I see lots of mentions of 1.8.0 and Firefox/Thunderbird 1.5.0.x, but nothing about 1.8 or Firefox/Thunderbird 2. I'm confused. You said you are "looking to take over the 1.8 branch". Did you mean the 1.8.0 branch?
Apologies, yes.  1.8.0.  (/me secretly hates that we used 1.8.0 and 1.8.1 for the two branches)
Oh ok, then please ignore my comments!
(In reply to comment #10)
> Can we keep crazyhorse and moz180-linux-tbox around still for a bit?  I'm
> looking to take over the 1.8 branch (there's a discussion on security-group)
> since linux distributors still need to maintain these for a while longer. 
> 
> It would be helpful during our impending checkins to make sure that the 1.8
> tree still stays sane.
I assume you mean the 1.8.0 branch; we're not mothballing any 1.8 machines.

Please clarify which linux distributers you mean - the ones we've already talked to were fine with mothballing (see comment#2, #8).
Of the distributions, RHEL, Debian, Ubuntu, and quite likely SLED still have to support 1.5.x for at least a while longer.  As of today, none of us have really been using these machines.

However, Alexander Sack (ubuntu) and I (Red Hat/Fedora) have specifically expressed interest in continuing to support this branch ourselves and we'd like to do so in the mozilla.org world so we don't have various forks of the browser going around.  It just occurred to me this morning that these machines would be extremely useful for us to start using in line with this transition, _especially_ in the coming days when we push through about 20-30 patches into the tree which could potentially cause build bustage and having these tinderboxes available still will be a huge help.
We need a plan to transition the 1.8.0 builds from MoCo machines to vendor-managed machines. Mozilla should keep the tinderbox.mozilla.org page itself running as a shared community resource as long as it is useful, but it doesn't need to run the build machines themselves (much as it doesn't run the machines on the ports page).

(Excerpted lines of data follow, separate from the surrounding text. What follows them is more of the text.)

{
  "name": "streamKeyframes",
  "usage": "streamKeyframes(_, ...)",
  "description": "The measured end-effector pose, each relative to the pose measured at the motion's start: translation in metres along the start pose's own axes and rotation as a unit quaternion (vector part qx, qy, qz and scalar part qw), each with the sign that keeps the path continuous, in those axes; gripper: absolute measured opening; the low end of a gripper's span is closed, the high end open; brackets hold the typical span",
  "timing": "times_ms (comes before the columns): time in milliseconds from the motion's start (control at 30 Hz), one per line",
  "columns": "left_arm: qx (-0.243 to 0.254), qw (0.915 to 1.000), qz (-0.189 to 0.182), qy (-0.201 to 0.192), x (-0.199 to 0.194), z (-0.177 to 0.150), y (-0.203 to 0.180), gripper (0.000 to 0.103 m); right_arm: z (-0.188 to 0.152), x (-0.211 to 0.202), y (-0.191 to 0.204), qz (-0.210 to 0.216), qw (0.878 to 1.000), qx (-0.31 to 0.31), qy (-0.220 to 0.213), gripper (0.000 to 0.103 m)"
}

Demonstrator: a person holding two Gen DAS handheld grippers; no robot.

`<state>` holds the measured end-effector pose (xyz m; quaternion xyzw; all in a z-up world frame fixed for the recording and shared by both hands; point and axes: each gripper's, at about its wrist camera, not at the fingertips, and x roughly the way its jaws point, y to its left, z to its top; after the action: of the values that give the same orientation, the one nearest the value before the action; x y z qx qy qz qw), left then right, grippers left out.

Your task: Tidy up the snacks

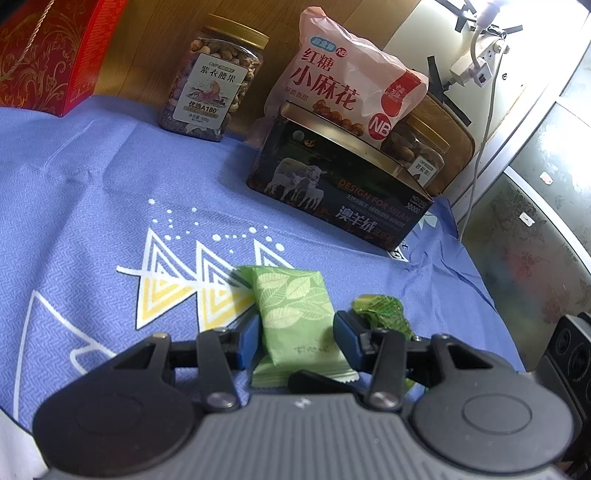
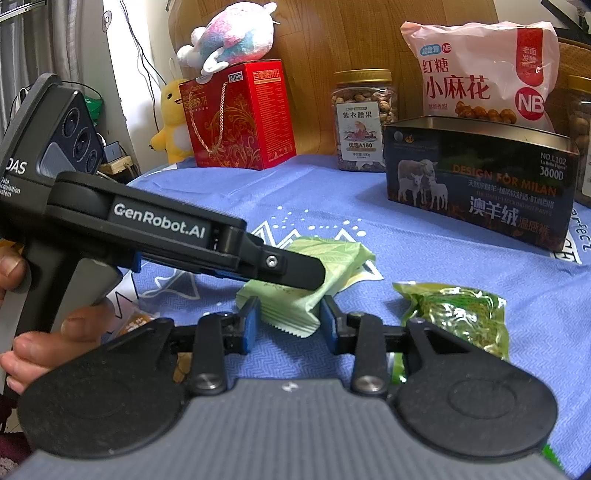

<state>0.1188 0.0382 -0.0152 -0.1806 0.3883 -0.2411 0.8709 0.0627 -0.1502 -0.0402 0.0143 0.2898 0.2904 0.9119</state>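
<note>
A light green leaf-print snack packet (image 1: 295, 314) lies on the blue cloth between the fingers of my left gripper (image 1: 297, 332); the jaws are open around it, with gaps each side. A second like packet (image 1: 242, 277) lies under it. In the right wrist view the left gripper (image 2: 295, 273) reaches in over the packets (image 2: 317, 266). My right gripper (image 2: 290, 325) is open, its pads beside the near corner of the lower packet (image 2: 291, 310). A dark green vacuum-packed snack (image 2: 458, 314) lies to the right, and also shows in the left wrist view (image 1: 384, 314).
An open dark box with sheep print (image 2: 480, 184) stands at the back right, with a pink snack bag (image 2: 480, 74) inside it. A nut jar (image 2: 364, 118), a red gift box (image 2: 240, 118) and plush toys (image 2: 229, 33) stand along the back. The blue tablecloth (image 1: 110, 184) covers the table.
</note>
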Motion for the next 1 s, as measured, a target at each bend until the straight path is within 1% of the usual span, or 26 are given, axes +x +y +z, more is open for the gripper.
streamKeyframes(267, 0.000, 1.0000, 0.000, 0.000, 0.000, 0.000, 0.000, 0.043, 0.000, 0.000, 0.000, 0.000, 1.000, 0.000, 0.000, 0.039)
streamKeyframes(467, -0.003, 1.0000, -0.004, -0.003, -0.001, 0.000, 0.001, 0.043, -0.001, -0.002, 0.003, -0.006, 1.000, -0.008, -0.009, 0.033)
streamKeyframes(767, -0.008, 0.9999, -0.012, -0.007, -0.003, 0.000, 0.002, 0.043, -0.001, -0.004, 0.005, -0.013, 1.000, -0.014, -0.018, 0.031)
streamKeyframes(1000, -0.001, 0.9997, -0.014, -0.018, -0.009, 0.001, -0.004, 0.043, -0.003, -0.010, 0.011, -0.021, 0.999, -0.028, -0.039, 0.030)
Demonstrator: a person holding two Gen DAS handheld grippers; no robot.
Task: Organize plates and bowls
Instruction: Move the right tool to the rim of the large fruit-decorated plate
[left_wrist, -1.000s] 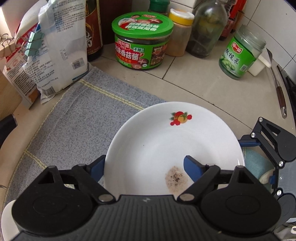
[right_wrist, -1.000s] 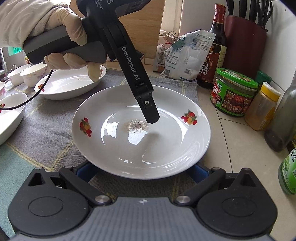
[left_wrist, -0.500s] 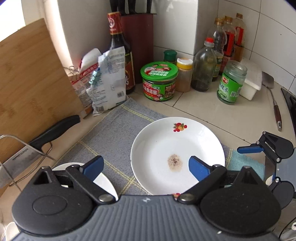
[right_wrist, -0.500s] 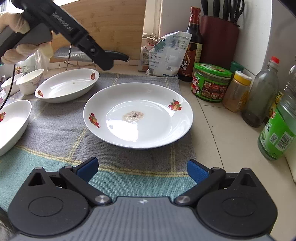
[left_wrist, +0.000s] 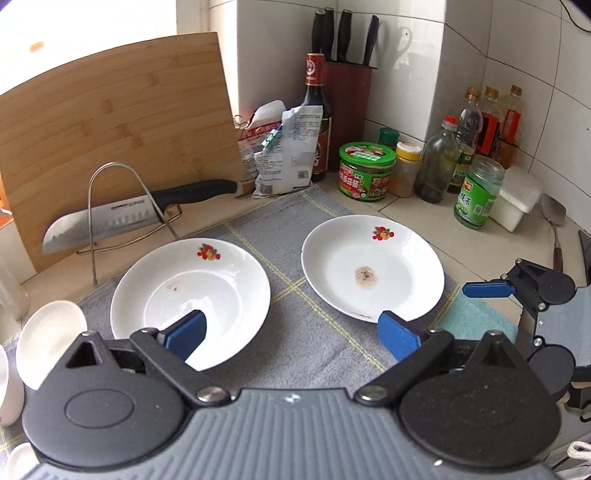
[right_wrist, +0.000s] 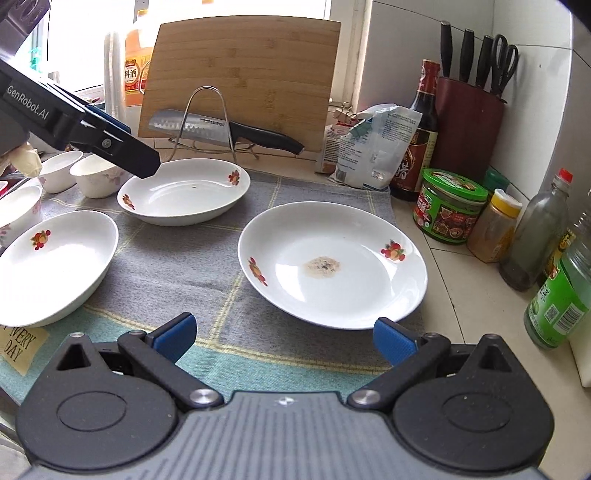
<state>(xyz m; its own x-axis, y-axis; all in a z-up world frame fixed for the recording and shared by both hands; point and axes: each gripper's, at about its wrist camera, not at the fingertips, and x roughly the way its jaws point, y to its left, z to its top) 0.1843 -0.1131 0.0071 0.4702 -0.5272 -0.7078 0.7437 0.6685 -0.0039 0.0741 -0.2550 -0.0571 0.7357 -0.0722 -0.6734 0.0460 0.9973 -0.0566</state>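
Note:
A white plate (right_wrist: 332, 266) with a brown stain in its middle lies on the grey cloth (right_wrist: 177, 273); in the left wrist view this plate (left_wrist: 373, 269) is right of centre. Left of it sits a deep white plate (left_wrist: 192, 291), also far left-centre in the right wrist view (right_wrist: 184, 195). My left gripper (left_wrist: 291, 334) hangs open above the cloth, its left finger over the deep plate's near rim, holding nothing. My right gripper (right_wrist: 284, 338) is open and empty, just short of the stained plate's near edge. A third deep plate (right_wrist: 55, 266) lies at the left.
Small white bowls (right_wrist: 96, 177) stand at the far left. A cleaver on a wire stand (left_wrist: 110, 218) and a bamboo board (left_wrist: 110, 129) line the back. Jars and bottles (left_wrist: 365, 171) crowd the right corner beside a knife block (left_wrist: 347, 110).
My left gripper has let the stained plate go, opened wider, and pulled back, up and to the left. My right gripper has backed away from the plate's near rim.

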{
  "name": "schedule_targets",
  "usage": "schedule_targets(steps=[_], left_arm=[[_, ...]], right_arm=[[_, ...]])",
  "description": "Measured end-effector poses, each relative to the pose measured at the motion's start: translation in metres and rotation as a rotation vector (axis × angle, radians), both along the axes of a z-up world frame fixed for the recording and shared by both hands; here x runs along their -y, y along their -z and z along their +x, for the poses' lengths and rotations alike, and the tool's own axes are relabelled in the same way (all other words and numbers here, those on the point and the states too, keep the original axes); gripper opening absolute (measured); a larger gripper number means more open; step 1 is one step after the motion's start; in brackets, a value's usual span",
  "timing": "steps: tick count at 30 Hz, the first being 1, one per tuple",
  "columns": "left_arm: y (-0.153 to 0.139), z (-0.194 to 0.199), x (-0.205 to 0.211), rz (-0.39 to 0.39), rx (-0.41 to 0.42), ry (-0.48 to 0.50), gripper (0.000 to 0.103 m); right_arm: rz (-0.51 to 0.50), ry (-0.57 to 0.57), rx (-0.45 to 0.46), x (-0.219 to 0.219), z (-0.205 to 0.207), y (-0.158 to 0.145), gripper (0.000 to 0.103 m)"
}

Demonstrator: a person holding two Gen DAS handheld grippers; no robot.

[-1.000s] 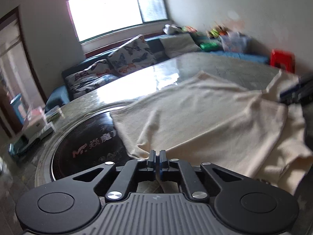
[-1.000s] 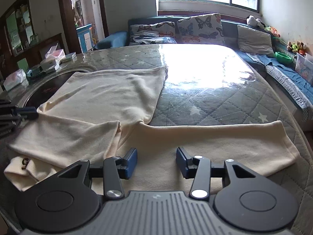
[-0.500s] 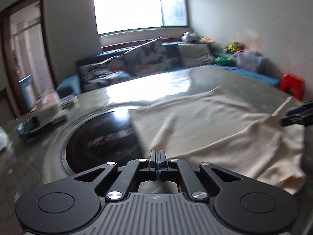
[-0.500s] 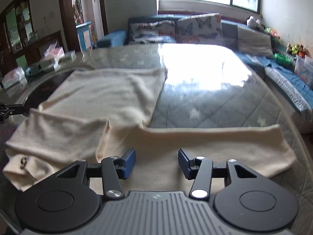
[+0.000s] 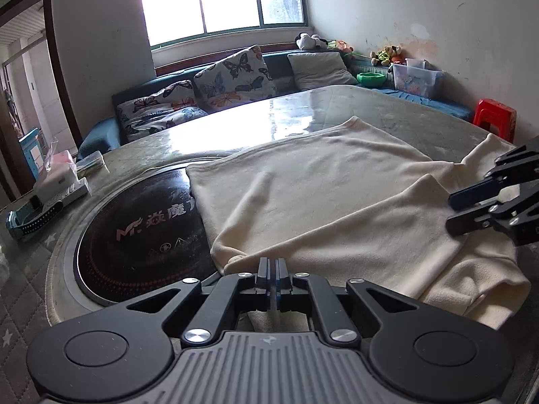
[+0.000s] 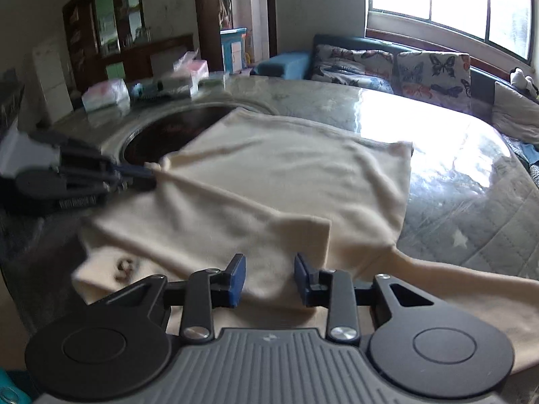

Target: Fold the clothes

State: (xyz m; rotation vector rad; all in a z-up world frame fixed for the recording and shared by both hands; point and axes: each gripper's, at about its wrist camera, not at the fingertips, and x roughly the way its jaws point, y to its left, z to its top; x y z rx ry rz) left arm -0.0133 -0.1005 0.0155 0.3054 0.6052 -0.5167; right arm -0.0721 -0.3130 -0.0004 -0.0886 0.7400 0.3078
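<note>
Filling the middle of both views is the round table [image 5: 303, 114] under a glossy quilted cover, its far side washed out by window glare. Set into it at the lower left of the left wrist view is a dark round cooktop [image 5: 141, 232], partly covered by the cream garment [image 5: 320, 195], which lies spread across the table's near half with one sleeve trailing off the right edge of the right wrist view. Near the bottom left of that view a small dark mark sits on the cloth, too blurred to read.

Behind the table, a blue sofa [image 5: 101, 134] carries butterfly cushions [image 5: 235, 77]; its right end is hidden by the table's rim. At the upper right of the left wrist view a clear plastic box [image 5: 416, 77] holds things I cannot make out, next to a green bowl [image 5: 370, 79]. A red stool [image 5: 493, 116] is half hidden by the table edge.

The left gripper [image 5: 273, 281] is pinched on a fold of the garment, pulling it taut. The right gripper [image 6: 267, 279] has just been narrowing its jaws; they stand apart with a raised fold of cloth between them, not pressed. Boxes [image 6: 106, 96] clutter the table's upper left, blurred.
</note>
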Motion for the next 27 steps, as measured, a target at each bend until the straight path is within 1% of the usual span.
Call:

I don't think there was anything magic about the Jan 28 date, looks to me like a date was picked to prevent it bumbling along on its own forever. Now that we know we don't need a "turn the machines off and see if someone notices" date I would hope something can be worked out that gets the MoCo build team its machines back (comment 7 talks about March) without abruptly cutting off tinderbox service. Especially not if there's a large patch-backlog landing immanently.

Couple of weeks to bring up vendor-run build machines, a week or two of machine overlap, and then MoCo can mothball the VMs? I have no idea what's realistic, just throwing this out there.
dveditz: Yes, there is an important difference between mothballing the 1.8.0 pages on tinderbox.mozilla.org, and mothballing the 1.8.0 build machines which feed to the 1.8.0 pages on tinderbox. I was only asking about mothballing the 1.8.0 build machines. I was never suggesting mothballing the tinderbox pages. And both are quite different to supporting the 1.8.0 branch, which I understand some linux distros are interested in supporting. Maybe thats the source of confusion here.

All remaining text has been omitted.